EXERCISE PROMPT:
Set down the data below without change, skipping the pictures it holds.

INFORMATION SUPPLIED:
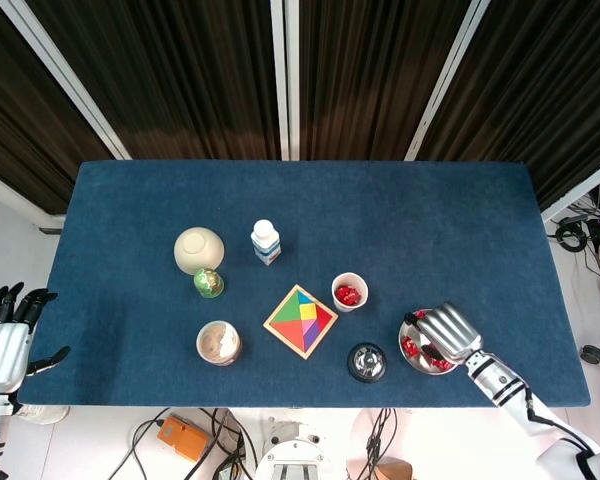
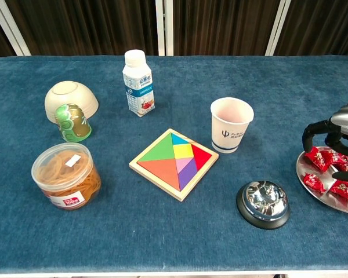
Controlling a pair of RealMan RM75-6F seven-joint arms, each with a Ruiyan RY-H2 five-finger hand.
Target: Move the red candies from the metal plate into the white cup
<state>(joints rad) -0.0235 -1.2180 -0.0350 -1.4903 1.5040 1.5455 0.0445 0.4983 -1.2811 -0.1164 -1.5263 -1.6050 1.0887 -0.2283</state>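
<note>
The blue surface [image 1: 460, 220] carries everything. The right hand [image 1: 448, 331] hangs over the metal plate [image 2: 308, 173] at the near right edge, palm down, its dark fingers [image 2: 313, 131] curled downward and apart above the red candies [image 2: 329, 170], holding nothing that shows. The left hand [image 1: 2, 340] sits off the surface's left edge, fingers spread and pointing far. The plate lies flat, the wrapped candies scattered across it with no shared direction. The white cup [image 2: 231, 124] stands upright, mouth up, left of the plate and apart from it, with red candy inside [image 1: 348, 295]. A tangram puzzle [image 2: 174, 163] lies left of the cup; a desk bell [image 2: 264, 203] sits near, between cup and plate.
</note>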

RESULT OF THIS EXERCISE:
Controlling a pair of RealMan RM75-6F seven-joint arms, each with a Ruiyan RY-H2 five-finger hand.
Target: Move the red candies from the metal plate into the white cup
<state>(joints rad) -0.0235 -1.2180 -0.0350 -1.4903 1.5040 1.5455 0.0445 0.4983 -1.2811 -0.1164 -1.5263 -1.6050 1.0887 -0.2283</state>
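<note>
The blue surface [image 1: 460, 220] carries everything. The right hand [image 1: 448, 331] hangs over the metal plate [image 2: 308, 173] at the near right edge, palm down, its dark fingers [image 2: 313, 131] curled downward and apart above the red candies [image 2: 329, 170], holding nothing that shows. The left hand [image 1: 2, 340] sits off the surface's left edge, fingers spread and pointing far. The plate lies flat, the wrapped candies scattered across it with no shared direction. The white cup [image 2: 231, 124] stands upright, mouth up, left of the plate and apart from it, with red candy inside [image 1: 348, 295]. A tangram puzzle [image 2: 174, 163] lies left of the cup; a desk bell [image 2: 264, 203] sits near, between cup and plate.
</note>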

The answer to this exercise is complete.